Hace unas semanas se reencontraron. Macri puso la lupa sobre la gestión libertaria. Sus comentarios no difirieron de los que hizo públicos en su participación en el panel de la Universidad Austral y en el acto en Olivos. Enfatizó en que no se puede tirar por la borda la experiencia de Pro ni a dirigentes que son fuertes en sus territorios.
Llaryora, en tanto, hizo hincapié en que para las presidenciales del 2027 debería armarse una fuerza del centro “potente”. Mencionó la experiencia de Provincias Unidas, lanzada por media docena de gobernadores y Schiaretti antes de las legislativas pasadas, pero sostuvo que la nueva propuesta debe ser “más trabajada, con más fuerza, abierta a sectores que hoy no comulgan con los libertarios ni con el kirchnerismo”.
La pelota quedó picando.
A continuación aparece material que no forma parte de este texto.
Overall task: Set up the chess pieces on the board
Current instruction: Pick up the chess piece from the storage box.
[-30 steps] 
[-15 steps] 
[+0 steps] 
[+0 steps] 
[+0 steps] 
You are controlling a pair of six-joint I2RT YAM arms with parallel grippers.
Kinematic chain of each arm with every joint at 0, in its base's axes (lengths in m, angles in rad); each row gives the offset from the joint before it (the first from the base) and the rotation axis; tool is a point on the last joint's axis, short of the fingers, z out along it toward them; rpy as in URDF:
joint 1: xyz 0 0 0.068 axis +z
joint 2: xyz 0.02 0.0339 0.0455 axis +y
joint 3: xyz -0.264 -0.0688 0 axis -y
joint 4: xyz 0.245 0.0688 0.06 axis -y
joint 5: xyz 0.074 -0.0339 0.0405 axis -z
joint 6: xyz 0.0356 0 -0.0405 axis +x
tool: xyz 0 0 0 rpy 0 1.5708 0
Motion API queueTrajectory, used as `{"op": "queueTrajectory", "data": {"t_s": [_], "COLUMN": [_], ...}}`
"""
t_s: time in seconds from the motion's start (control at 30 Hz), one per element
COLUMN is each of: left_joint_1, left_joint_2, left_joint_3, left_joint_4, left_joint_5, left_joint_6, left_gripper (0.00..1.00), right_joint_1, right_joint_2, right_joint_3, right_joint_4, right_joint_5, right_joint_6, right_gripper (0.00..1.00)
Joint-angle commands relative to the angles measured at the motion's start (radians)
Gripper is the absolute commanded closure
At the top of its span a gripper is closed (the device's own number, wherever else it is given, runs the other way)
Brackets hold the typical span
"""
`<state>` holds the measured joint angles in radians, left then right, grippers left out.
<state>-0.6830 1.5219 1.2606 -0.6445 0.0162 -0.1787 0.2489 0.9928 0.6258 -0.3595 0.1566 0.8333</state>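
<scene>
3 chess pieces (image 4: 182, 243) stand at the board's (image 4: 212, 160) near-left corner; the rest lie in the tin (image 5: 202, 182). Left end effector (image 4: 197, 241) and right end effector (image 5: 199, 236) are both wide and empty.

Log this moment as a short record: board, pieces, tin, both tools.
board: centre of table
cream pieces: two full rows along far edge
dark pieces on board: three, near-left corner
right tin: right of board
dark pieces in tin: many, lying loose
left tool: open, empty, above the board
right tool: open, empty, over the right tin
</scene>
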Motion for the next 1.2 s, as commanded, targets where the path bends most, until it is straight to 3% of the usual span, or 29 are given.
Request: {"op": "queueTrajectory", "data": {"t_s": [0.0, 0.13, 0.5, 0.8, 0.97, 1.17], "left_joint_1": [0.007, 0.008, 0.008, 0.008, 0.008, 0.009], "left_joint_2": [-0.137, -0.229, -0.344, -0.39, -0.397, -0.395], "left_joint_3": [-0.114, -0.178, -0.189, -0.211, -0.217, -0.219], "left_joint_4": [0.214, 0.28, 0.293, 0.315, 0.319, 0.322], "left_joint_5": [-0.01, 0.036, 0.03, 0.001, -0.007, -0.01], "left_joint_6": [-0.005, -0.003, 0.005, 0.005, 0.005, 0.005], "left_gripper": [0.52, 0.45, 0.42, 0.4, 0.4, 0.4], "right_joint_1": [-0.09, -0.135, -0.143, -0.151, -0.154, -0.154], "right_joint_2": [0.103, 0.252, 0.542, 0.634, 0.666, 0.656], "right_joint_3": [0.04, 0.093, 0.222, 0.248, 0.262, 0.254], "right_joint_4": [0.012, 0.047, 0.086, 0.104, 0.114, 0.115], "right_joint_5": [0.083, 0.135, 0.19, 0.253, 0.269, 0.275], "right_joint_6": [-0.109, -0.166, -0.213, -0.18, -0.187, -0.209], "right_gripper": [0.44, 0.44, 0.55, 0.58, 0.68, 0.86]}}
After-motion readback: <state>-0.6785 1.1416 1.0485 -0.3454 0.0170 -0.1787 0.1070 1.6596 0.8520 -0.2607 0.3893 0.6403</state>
No hubo ninguna definición, solo la posibilidad abierta de seguir conversando. Ambos consensuaron en que “falta mucho” para las elecciones y que todavía “no hay nada dicho” desde ninguno de los sectores políticos.
El peronismo cordobés analiza qué hará a nivel nacional y su resolución también está condicionada por la receptividad que encuentren las propuestas que hagan a otras fuerzas. La “alianza amplia del centro” es una chance.
Otra podría ser incorporarse a un armado que enfrente al bonaerense Axel Kicillof en una interna del PJ. También esa opción es todavía muy embrionaria.
Además de los comicios presidenciales, el año que viene Córdoba renueva gobernador. Llaryora, se descarta, irá por la reelección. La Libertad Avanza (LLA) apuesta a ganar este distrito, el que más veces visitó -hasta ahora- Milei como presidente y el que le dio la diferencia más amplia en la segunda vuelta del 2023.
En ese contexto, el jefe de la bancada libertaria de Diputados, Gabriel Bornoroni, aparece hoy como quien sería el candidato a gobernador. El senador Luis Juez -quien siempre dijo que volvería a competir por el cargo- podría aceptar acompañarlo en una fórmula. Pero ambos saben que las decisiones de la estrategia a seguir se tomarán en la ciudad de Buenos Aires.
Macri tiene prevista una visita a Córdoba después del Mundial de Fútbol. El objetivo es reconstruir su fuerza política en una provincia que le dio el margen necesario para que se convirtiera en Presidente. Su sector perdió el control de Pro.
Oscar Agost Carreño, a quien él le intervino el partido, le ganó dos veces en la Justicia y, en la interna, se alió con el bullrichismo. Los dirigentes macristas no se presentaron.